### Problem description
If a line below contains "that", add it to your tally, then answer with the tally alone.
::::::
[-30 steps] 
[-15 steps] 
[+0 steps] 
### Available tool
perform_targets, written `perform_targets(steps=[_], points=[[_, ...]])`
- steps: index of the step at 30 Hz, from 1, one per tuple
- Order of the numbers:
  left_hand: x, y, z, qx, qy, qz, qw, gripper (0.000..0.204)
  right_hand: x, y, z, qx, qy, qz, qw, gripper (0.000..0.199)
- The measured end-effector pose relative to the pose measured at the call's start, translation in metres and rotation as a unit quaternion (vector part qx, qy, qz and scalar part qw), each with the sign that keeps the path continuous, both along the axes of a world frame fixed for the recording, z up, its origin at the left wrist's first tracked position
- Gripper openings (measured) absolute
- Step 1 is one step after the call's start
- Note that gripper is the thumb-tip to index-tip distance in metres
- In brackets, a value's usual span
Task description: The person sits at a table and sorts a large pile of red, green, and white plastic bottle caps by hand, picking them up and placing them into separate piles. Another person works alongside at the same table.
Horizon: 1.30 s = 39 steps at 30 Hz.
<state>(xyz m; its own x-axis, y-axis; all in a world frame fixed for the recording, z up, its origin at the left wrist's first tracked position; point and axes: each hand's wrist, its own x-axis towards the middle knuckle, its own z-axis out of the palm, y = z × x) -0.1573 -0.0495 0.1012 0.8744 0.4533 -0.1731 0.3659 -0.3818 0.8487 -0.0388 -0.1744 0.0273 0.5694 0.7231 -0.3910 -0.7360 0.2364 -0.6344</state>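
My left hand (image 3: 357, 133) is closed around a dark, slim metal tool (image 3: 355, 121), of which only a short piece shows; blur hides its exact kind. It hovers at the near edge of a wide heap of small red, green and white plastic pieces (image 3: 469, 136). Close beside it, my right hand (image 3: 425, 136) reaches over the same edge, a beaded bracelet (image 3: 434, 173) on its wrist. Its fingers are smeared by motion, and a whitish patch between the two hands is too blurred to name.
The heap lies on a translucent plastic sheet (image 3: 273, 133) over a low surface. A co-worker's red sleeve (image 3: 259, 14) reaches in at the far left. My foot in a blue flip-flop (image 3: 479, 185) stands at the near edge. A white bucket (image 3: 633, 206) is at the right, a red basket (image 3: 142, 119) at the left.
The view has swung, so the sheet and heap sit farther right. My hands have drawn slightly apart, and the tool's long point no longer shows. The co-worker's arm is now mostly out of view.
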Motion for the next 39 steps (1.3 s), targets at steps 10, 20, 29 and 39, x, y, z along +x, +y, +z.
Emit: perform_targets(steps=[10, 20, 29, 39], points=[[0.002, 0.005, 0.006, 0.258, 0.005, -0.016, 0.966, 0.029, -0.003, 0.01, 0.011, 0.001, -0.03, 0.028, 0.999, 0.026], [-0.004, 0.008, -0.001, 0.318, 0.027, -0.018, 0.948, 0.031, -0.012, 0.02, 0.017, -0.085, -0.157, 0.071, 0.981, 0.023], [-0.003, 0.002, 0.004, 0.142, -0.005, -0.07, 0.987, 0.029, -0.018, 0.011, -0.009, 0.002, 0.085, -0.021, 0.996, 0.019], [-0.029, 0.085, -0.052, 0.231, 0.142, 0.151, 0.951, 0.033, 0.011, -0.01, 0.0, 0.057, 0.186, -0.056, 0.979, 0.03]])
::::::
### Task response
2